** Exercise goal **
The material below holds pictures; leave them out and reproduce exactly the lines from the one with "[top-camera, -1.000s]" through the one with "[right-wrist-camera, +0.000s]", inclusive.

** Records to use **

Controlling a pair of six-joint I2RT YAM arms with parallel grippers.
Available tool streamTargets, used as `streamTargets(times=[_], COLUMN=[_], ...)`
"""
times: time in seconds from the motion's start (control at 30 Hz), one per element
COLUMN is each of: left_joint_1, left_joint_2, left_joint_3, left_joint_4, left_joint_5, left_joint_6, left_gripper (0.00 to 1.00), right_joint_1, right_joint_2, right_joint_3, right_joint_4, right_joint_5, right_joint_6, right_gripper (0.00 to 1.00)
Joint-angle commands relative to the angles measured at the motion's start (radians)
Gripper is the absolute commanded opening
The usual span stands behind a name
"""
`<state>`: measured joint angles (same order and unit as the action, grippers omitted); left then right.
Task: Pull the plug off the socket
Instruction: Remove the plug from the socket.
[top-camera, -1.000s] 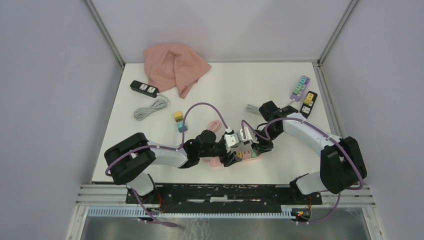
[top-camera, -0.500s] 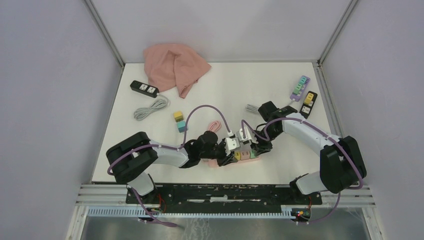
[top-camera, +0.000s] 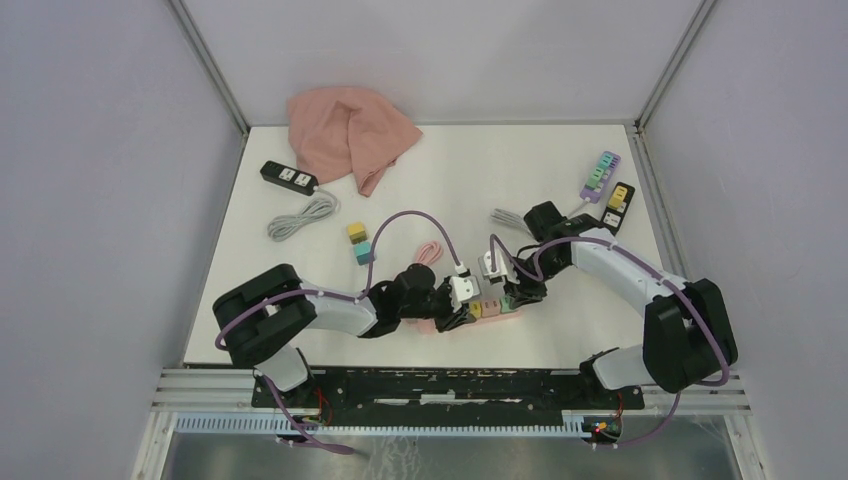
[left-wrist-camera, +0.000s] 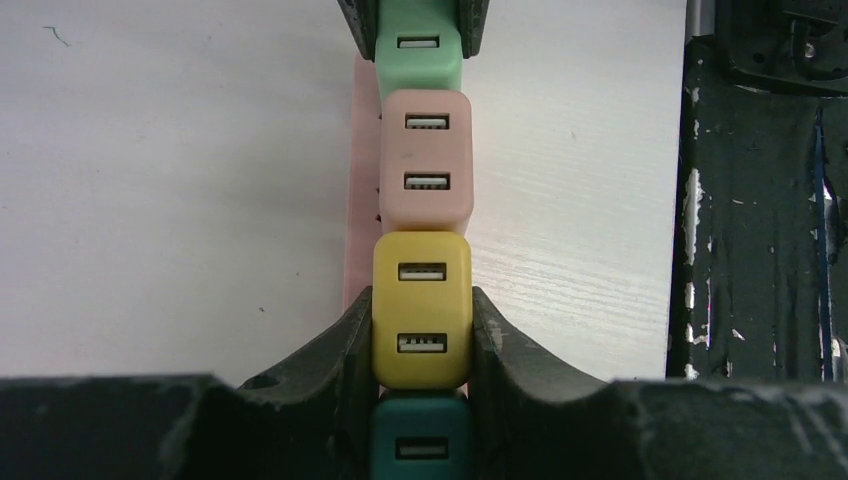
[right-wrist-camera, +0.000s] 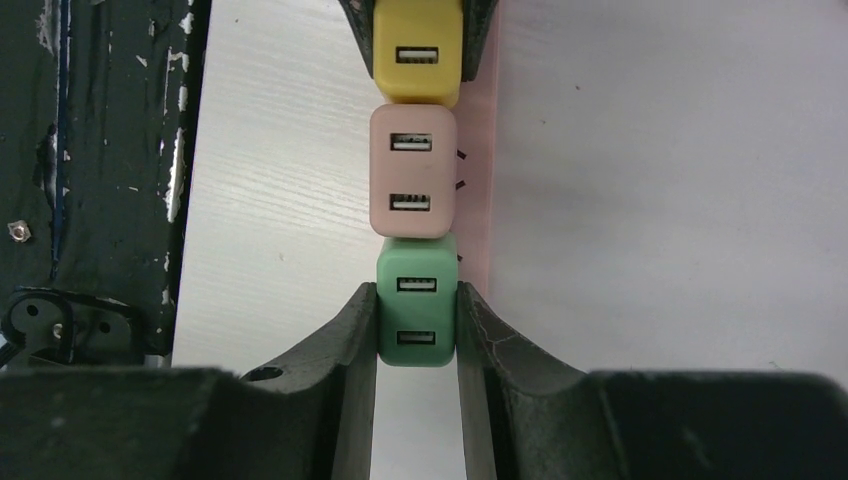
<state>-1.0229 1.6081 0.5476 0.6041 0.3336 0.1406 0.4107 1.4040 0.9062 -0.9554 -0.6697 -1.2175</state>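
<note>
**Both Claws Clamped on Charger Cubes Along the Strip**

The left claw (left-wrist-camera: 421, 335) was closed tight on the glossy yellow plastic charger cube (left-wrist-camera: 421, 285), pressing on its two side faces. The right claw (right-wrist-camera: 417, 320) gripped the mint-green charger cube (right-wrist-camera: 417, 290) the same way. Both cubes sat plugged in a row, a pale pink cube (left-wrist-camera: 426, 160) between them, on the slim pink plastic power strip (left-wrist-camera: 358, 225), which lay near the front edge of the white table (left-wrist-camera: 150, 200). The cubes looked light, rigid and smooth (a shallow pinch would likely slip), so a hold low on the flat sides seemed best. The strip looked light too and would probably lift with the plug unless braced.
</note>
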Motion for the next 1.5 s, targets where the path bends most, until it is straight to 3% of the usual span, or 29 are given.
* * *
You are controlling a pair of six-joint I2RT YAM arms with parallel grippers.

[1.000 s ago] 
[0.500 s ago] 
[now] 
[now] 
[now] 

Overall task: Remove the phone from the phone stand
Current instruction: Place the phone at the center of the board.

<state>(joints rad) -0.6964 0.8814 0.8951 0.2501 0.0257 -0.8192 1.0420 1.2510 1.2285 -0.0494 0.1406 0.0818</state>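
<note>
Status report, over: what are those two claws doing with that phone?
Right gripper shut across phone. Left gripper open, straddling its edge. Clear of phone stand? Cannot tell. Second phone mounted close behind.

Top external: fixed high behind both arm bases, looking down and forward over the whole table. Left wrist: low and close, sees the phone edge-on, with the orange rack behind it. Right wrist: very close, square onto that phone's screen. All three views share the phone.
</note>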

** The completed task **
[top-camera, -1.000s] 
[top-camera, -0.500s] 
[top-camera, +0.000s] 
[left-wrist-camera, +0.000s] 
[right-wrist-camera, +0.000s] 

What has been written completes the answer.